Keep the images out while you retype all of the data exactly.

━━━ THE DATA ━━━

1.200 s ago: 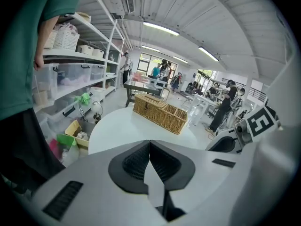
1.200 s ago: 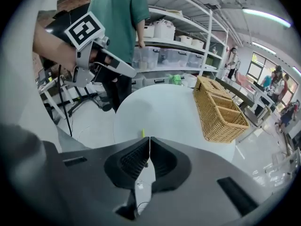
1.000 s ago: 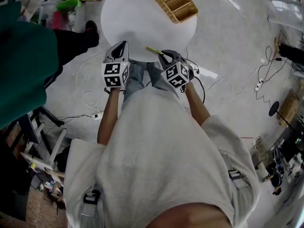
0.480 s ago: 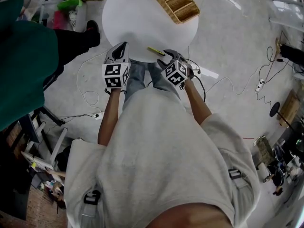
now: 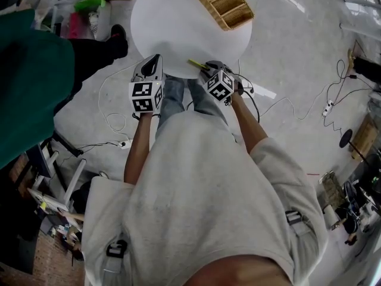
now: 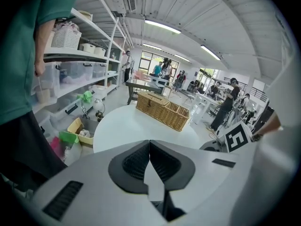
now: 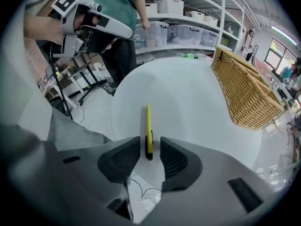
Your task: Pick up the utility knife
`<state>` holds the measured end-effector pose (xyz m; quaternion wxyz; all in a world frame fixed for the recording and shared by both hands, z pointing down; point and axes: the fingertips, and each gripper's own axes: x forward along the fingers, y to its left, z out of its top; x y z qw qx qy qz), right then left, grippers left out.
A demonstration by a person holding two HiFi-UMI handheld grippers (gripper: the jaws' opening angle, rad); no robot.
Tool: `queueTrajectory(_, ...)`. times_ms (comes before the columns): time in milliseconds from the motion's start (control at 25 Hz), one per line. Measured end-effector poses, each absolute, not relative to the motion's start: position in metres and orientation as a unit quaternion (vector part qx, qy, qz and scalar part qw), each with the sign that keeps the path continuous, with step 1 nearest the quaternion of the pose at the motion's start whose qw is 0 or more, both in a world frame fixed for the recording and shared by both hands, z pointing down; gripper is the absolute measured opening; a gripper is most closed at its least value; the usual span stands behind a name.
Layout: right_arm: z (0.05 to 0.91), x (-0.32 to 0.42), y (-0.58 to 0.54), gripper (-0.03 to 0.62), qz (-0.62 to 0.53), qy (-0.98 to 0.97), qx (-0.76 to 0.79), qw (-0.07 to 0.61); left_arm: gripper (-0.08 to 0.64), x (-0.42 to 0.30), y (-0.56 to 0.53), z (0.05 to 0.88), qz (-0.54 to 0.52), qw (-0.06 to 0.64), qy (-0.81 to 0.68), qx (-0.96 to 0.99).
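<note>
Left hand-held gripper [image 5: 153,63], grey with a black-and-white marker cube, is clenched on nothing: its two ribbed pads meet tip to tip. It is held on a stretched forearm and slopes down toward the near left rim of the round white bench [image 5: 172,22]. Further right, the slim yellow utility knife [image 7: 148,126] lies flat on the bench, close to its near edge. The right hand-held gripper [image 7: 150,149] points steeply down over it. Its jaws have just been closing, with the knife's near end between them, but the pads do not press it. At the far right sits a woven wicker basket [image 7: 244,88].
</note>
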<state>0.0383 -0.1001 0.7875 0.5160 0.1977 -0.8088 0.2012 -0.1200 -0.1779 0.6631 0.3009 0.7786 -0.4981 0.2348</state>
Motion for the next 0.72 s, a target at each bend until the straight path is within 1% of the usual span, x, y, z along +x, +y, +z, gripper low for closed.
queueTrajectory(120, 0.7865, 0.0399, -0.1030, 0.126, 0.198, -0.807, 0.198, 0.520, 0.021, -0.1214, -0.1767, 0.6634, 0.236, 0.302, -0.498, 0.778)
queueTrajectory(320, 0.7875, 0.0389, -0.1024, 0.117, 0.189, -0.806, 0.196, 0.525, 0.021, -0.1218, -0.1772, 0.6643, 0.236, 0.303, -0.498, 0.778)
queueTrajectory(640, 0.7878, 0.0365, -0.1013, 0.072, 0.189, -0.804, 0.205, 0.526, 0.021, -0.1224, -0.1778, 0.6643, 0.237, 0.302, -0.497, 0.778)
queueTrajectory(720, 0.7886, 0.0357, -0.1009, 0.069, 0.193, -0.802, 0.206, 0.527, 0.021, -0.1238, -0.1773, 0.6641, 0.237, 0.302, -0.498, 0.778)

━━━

OUTPUT FOR THIS TASK »
1.200 s ago: 
1.200 s ago: 
1.000 s ago: 
0.480 s ago: 
now: 
now: 
now: 
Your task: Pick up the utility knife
`<state>` holds the measured end-effector pose (xyz m; quaternion wxyz; all in a world frame fixed for the recording and shared by both hands, z pointing down; point and axes: the fingertips, and each gripper's own axes: x forward along the fingers, y to its left, z out of its top; x y z qw qx qy qz), right then left, grippers left out.
A demonstration by a person holding two HiFi-UMI handheld grippers (gripper: the jaws' opening angle, rad); no robot.
Tool: `queueTrajectory(_, ...)`. times_ms (comes before the columns): time in milliseconds from the motion's start (control at 25 Hz), one per line. Measured end-effector poses, each absolute, not relative to the motion's start: position in metres and orientation as a unit quaternion (vector part qx, qy, qz and scalar part qw), each with the sign that keeps the path continuous, with step 1 nearest the quaternion of the pose at the motion's start whose qw is 0 or more, both in a world frame fixed for the recording and shared by both hands, z pointing down; gripper is the absolute measured opening; a gripper is most closed at its least value; the usual span stands behind a name.
Layout: right_arm: z (0.05 to 0.91), x (-0.32 to 0.42), y (-0.58 to 0.54), gripper (-0.03 to 0.62), qz (-0.62 to 0.53), qy (-0.98 to 0.97), qx (-0.76 to 0.79), qw (-0.07 to 0.61); left_arm: gripper (-0.08 to 0.64), x (-0.42 to 0.30), y (-0.56 to 0.53), z (0.05 to 0.88), qz (-0.54 to 0.52), qw (-0.06 to 0.64), qy (-0.81 to 0.68), qx (-0.96 to 0.99).
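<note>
Left hand-held gripper [image 5: 153,63], grey with a black-and-white marker cube, is clenched on nothing: its two ribbed pads meet tip to tip. It is held on a stretched forearm and slopes down toward the near left rim of the round white bench [image 5: 172,22]. Further right, the slim yellow utility knife [image 7: 148,126] lies flat on the bench, close to its near edge. The right hand-held gripper [image 7: 150,149] points steeply down over it. Its jaws have just been closing, with the knife's near end between them, but the pads do not press it. At the far right sits a woven wicker basket [image 7: 244,88].
</note>
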<state>0.0383 -0.1001 0.7875 0.5160 0.1977 -0.8088 0.2012 -0.1200 -0.1779 0.6631 0.3009 0.7786 -0.4981 0.2348</state>
Motion for the next 0.72 s, a target at each bend until the straight path is within 1% of the usual span, x, y, z along +x, +y, +z, gripper low for closed.
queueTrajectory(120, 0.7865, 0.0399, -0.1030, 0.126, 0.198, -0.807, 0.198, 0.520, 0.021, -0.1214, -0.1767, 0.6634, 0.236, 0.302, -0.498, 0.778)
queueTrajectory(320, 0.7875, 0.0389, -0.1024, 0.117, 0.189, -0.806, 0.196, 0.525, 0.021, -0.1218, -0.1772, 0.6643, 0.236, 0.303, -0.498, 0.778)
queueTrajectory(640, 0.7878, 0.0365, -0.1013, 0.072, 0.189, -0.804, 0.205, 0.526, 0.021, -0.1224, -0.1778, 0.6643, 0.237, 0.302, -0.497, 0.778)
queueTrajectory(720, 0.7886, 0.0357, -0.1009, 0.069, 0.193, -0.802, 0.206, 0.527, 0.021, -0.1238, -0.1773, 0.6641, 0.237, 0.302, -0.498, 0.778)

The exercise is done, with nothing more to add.